Vielleicht sind es auch solche Erlebnisse, die Hopp überempfindlich gemacht haben gegen Kritik. Er fühle sich beeinträchtigt und verächtlich gemacht, sagt sein Anwalt. Nur so sind viele seiner Maßnahmen zu erklären, die den Konflikt seit Jahren immer wieder neu befeuern, obwohl die Ultras mit Red-Bull-Besitzer Dietrich Mateschitz und RB Leipzig eigentlich längst ein viel treffenderes Ziel für ihre Attacken haben. Schon 2009 etwa forderte er den DFB auf, gegen den damaligen Mainzer Manager Christian Heidel vorzugehen. Dieser hatte sein Bedauern ausgedrückt, "dass eine Mannschaft wie Hoffenheim einen der 36 Plätze im Profifußball wegnimmt". Hopp schrieb darauf an den Verband, man solle Diskriminierungen, "wie sie Herr Heidel betreibt", mit der gleichen Konsequenz verfolgen wie das bei Rassismus geschehe.
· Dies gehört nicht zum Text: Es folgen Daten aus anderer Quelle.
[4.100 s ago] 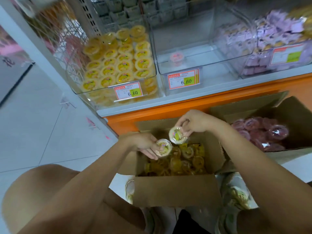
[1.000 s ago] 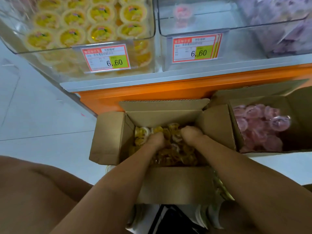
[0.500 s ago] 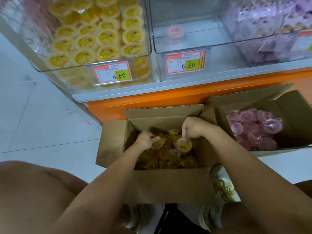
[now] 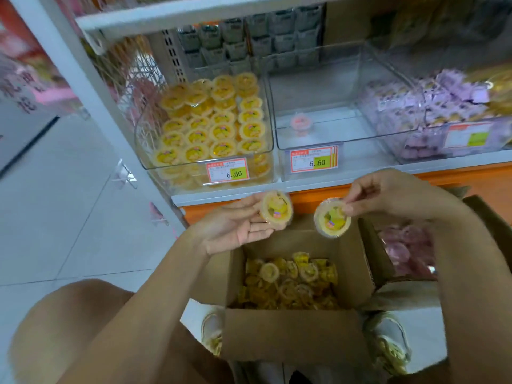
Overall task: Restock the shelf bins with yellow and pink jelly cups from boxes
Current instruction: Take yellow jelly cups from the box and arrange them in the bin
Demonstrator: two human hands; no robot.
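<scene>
Above the open box (image 4: 291,336), your left hand (image 4: 238,225) cradles one yellow jelly cup (image 4: 276,209) on loosely curled fingers; at three o'clock, your right hand (image 4: 388,194) seemingly pinches another cup (image 4: 332,217) by its rim.

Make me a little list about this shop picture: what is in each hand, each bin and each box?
left hand: holds one yellow jelly cup on its fingers
right hand: pinches a second yellow jelly cup by the rim
left bin: nearly full of yellow cups in rows
middle bin: only one pink jelly cup
right bin: purple wrapped packets
near cardboard box: open, loose yellow cups inside
right cardboard box: open, pink cups inside
price tags: both read 6.60
</scene>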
Hopps Kleinkrieg mit den BVB-Anhängern
Und er selbst entschied sich irgendwann, juristisch gegen Verleumdungen vorzugehen und führt seit Jahren einen regelrechten Kleinkrieg vor Gericht mit vermeintlichen Pöblern. Vor allem für die Anhänger von Borussia Dortmund ist Hopp ein rotes Tuch, weil sie ihm neben den zahlreichen Strafanzeigen auch die an Körperverletzung grenzende Beschallung des BVB-Blocks mit einer Hochfrequenzanlage im Hoffenheimer Stadion 2011 vorwerfen (für die ein Hausmeister später die alleinige Verantwortung übernahm). Vor allem sehen sie in Hopp ein Symbol für die Rückkehr der Kollektivstrafen, nachdem die Dortmunder Fans im Februar wegen wiederholten Beleidigungen vom DFB zu einer zweijährigen Sperre im Hoffenheimer Stadion verurteilt worden waren. Der Ausgangspunkt der jüngsten Vorfälle.
Befeuert wird dieser Dauerkonflikt zudem von einigen Beratern Hopps wie dessen Anwalt Christoph Schickhardt. Der forderte diese Woche nicht nur bundesweite Stadionverbote und gezielte Videoüberwachungen der Fans, sondern auch Hausdurchsuchungen. Zitat: "Da muss man auch mal ein paar abgreifen und auch mal einen Tag in der Zelle lassen. Das hat sich immer bewährt."
Es liegt auf der Hand, dass solche Sprüche und die dahintersteckende Geisteshaltung nicht zur Deeskalation beitragen werden. Auch wenn es Hopps gutes Recht ist, sich mit allen finanziellen und juristischen Mitteln zur Wehr zu setzen. Aber dann wird er wohl auch davon ausgehen müssen, dass die Beleidigungen weitergehen werden.